→ What the task asks
The data must be copied over exactly and in full.

→ Data segment
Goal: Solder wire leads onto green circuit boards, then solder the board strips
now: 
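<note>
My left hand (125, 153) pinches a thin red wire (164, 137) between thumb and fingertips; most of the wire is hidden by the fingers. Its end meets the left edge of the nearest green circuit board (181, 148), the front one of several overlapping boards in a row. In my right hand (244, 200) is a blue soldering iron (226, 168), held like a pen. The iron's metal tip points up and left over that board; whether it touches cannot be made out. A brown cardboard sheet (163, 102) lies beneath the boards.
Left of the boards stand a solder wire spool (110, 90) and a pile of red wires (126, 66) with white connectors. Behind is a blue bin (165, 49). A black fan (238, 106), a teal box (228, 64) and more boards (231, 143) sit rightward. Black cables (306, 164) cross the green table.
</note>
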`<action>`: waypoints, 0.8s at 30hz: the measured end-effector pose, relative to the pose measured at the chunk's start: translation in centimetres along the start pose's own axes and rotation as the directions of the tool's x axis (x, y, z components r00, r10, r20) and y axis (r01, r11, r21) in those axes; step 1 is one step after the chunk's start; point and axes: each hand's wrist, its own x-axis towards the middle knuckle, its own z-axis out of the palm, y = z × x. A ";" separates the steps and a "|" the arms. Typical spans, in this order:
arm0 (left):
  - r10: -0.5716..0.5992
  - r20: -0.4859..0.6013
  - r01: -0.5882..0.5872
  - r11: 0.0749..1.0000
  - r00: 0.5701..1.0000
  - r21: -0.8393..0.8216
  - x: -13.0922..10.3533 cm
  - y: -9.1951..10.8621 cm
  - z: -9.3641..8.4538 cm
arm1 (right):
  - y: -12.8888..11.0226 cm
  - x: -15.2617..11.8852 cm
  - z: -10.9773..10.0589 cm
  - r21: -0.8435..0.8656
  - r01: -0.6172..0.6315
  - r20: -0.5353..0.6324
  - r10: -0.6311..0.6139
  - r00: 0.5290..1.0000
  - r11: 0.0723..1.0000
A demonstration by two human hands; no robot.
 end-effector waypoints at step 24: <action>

→ Answer to the problem
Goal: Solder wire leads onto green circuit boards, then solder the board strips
now: 
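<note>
My left hand (125, 153) pinches a thin red wire (164, 137) between thumb and fingertips; most of the wire is hidden by the fingers. Its end meets the left edge of the nearest green circuit board (181, 148), the front one of several overlapping boards in a row. In my right hand (244, 200) is a blue soldering iron (226, 168), held like a pen. The iron's metal tip points up and left over that board; whether it touches cannot be made out. A brown cardboard sheet (163, 102) lies beneath the boards.
Left of the boards stand a solder wire spool (110, 90) and a pile of red wires (126, 66) with white connectors. Behind is a blue bin (165, 49). A black fan (238, 106), a teal box (228, 64) and more boards (231, 143) sit rightward. Black cables (306, 164) cross the green table.
</note>
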`<action>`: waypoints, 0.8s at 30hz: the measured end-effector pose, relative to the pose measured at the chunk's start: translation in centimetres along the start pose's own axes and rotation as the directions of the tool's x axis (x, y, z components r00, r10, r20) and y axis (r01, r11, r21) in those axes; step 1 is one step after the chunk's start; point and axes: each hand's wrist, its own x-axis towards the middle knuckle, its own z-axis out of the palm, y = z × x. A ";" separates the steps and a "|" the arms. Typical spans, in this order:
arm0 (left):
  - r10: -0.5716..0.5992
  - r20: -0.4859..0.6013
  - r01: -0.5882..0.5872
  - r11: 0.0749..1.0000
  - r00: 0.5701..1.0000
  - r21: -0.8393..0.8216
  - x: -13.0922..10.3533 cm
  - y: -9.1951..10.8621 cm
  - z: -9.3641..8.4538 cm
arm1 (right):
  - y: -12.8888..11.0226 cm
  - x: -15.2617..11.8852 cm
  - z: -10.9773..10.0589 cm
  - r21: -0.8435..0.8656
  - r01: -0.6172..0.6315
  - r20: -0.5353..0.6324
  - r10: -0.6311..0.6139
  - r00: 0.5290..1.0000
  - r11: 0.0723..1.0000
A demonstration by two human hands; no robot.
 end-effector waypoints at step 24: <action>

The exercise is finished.